Instructions to follow: Every line of the material below that contains the string "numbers" must appear in the answer.

Source data:
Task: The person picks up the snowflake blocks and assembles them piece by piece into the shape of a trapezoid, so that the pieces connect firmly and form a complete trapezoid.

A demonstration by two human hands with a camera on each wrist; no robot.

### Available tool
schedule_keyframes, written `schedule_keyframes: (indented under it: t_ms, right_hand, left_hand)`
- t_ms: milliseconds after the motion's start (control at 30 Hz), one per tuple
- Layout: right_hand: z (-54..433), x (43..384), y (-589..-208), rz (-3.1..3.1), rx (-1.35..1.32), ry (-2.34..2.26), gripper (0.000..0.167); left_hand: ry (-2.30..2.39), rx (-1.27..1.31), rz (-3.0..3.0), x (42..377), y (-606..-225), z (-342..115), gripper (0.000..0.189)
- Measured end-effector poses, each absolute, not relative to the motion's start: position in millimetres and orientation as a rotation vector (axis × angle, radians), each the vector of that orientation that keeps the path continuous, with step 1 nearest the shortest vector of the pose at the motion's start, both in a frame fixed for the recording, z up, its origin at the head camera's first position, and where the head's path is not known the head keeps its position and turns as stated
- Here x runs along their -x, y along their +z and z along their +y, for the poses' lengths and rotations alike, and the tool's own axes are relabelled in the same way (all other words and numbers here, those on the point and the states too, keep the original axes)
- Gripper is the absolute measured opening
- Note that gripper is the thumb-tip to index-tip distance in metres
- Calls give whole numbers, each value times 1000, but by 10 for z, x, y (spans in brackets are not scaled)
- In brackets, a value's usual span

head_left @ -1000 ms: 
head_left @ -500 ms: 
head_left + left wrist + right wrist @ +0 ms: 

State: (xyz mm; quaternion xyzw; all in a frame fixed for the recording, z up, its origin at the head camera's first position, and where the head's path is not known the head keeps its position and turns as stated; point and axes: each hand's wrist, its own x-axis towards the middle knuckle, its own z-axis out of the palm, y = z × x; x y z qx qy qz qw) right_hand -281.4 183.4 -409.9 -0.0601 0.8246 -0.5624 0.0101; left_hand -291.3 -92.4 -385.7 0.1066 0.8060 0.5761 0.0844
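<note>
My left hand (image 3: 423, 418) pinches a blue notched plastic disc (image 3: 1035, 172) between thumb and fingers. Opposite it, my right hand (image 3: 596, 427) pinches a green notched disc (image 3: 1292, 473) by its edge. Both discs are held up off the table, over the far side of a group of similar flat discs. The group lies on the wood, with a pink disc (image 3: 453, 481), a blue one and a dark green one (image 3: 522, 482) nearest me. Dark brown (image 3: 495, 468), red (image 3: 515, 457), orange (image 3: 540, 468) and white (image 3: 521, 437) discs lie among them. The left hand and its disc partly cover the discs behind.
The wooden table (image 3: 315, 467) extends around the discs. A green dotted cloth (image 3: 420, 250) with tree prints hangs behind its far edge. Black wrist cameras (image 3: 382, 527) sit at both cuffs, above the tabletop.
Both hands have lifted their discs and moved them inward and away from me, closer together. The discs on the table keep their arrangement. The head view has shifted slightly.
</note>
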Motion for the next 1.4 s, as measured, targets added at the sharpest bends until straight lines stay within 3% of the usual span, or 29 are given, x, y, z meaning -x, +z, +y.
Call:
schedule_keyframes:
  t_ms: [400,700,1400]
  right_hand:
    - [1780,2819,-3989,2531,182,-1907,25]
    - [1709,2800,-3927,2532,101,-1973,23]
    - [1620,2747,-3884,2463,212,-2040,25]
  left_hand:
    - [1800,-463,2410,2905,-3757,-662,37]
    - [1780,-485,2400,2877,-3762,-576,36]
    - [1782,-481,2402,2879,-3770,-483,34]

Answer box:
- Here x runs along their -x, y along their +z and z along their +y, for the poses' lengths and rotations alike, and the tool's own axes are relabelled in the same way (all other words and numbers here, those on the point and the states too, keep the original axes)
- Calls give whole numbers, each value times 1000, but by 10 for z, x, y (spans in brackets are not scaled)

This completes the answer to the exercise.